Work request:
Keep every word of the listing and reproduce it exactly, but set aside any image found there.

Dataset excerpt:
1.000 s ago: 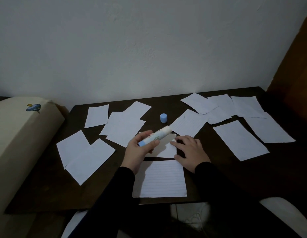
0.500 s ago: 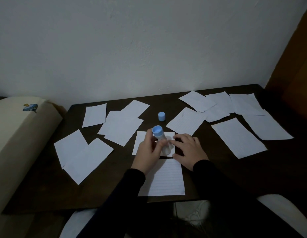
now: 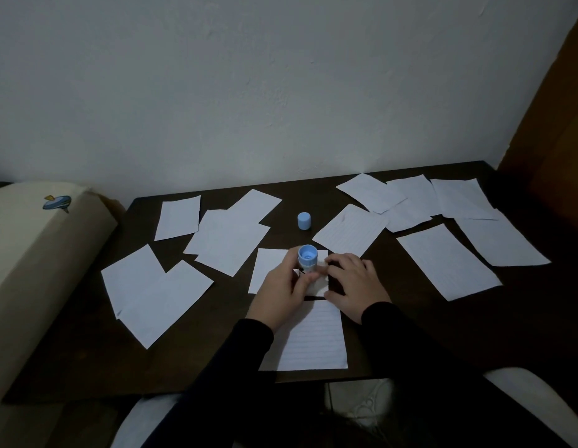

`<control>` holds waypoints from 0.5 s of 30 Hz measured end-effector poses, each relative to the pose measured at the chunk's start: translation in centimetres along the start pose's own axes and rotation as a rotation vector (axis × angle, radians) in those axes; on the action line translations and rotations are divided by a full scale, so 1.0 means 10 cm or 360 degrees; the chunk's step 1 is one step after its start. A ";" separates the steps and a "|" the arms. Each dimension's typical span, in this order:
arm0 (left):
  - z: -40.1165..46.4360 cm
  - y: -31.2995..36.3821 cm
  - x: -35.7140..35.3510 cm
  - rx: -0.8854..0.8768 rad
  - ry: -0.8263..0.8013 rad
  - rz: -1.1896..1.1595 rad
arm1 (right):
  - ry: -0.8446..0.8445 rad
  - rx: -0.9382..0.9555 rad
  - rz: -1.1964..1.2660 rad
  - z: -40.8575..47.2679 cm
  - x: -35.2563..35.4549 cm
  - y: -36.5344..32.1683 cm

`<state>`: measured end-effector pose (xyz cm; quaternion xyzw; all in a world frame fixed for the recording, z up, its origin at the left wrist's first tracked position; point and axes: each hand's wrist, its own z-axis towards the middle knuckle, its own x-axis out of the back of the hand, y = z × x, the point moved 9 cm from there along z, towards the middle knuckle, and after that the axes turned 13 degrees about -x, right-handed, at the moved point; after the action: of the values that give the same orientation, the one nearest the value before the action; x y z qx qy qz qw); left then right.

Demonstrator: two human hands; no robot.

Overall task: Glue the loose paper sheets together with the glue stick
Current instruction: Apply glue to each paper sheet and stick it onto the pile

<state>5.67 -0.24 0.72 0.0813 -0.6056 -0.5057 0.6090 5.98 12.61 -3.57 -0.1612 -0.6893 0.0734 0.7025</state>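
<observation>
My left hand (image 3: 282, 287) grips a white glue stick (image 3: 307, 260) held upright, its blue base end up and its tip down on a small white sheet (image 3: 269, 270) at the table's middle. My right hand (image 3: 355, 282) lies flat on that sheet's right edge, fingers spread. A lined sheet (image 3: 313, 337) lies just below, near the front edge. The blue cap (image 3: 304, 220) stands alone behind the sheet.
Several loose white sheets are scattered over the dark wooden table (image 3: 410, 318), some at the left (image 3: 158, 295), some at the back right (image 3: 446, 260). A beige cushion (image 3: 32, 253) borders the left side. A white wall rises behind the table.
The glue stick has swung from lying slanted in my left hand to standing upright with its tip on the small sheet. My right hand stays pressed on the sheet.
</observation>
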 end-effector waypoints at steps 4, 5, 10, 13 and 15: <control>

Completed exercise:
1.000 s ago: 
0.500 s ago: 
now: 

`<control>` holds waypoints from 0.5 s of 30 Hz measured end-effector poses, each relative to the pose measured at the chunk's start: translation in centimetres along the start pose's own axes and rotation as a rotation vector (axis × angle, radians) in those axes; on the action line translations and rotations are divided by a full scale, so 1.0 means 10 cm or 360 degrees; the chunk's step 1 is one step after its start. A ";" separates the steps and a "|" the arms. Each dimension's typical span, in this order:
arm0 (left):
  - z: -40.1165..46.4360 cm
  - y: -31.2995..36.3821 cm
  - x: -35.7140..35.3510 cm
  - rx: -0.8854..0.8768 rad
  - ry: -0.8263..0.8013 rad
  - rz: -1.1896..1.1595 rad
arm1 (right):
  - ry: -0.8446..0.8445 rad
  - rx: -0.9382..0.9555 rad
  - rz: -1.1964..1.2660 rad
  - z: -40.8575..47.2679 cm
  - x: -35.2563..35.4549 cm
  - y: -36.5344..32.1683 cm

`<state>`: measured end-effector pose (xyz cm; quaternion xyzw; all in a world frame fixed for the recording, z up, its origin at the left wrist's first tracked position; point and axes: each hand's wrist, its own z-axis towards the middle knuckle, its own x-axis out of the back of the hand, y = z × x, the point moved 9 cm from there along z, towards the middle knuckle, and after that the axes turned 13 degrees about -x, right-handed, at the moved point; after the action: of the values that give the same orientation, the one nearest the value before the action; x y z qx qy qz qw); left then right.

Demonstrator: two human hands; no robot.

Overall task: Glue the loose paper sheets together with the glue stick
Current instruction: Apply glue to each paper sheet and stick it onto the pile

<state>5.67 -0.24 0.72 0.0813 -0.6056 -0.5057 0.6090 5.98 12.61 -3.57 -0.1612 -0.6893 0.0734 0.7025</state>
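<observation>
My left hand (image 3: 282, 287) grips a white glue stick (image 3: 307, 260) held upright, its blue base end up and its tip down on a small white sheet (image 3: 269, 270) at the table's middle. My right hand (image 3: 355, 282) lies flat on that sheet's right edge, fingers spread. A lined sheet (image 3: 313, 337) lies just below, near the front edge. The blue cap (image 3: 304, 220) stands alone behind the sheet.
Several loose white sheets are scattered over the dark wooden table (image 3: 410, 318), some at the left (image 3: 158, 295), some at the back right (image 3: 446, 260). A beige cushion (image 3: 32, 253) borders the left side. A white wall rises behind the table.
The glue stick has swung from lying slanted in my left hand to standing upright with its tip on the small sheet. My right hand stays pressed on the sheet.
</observation>
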 end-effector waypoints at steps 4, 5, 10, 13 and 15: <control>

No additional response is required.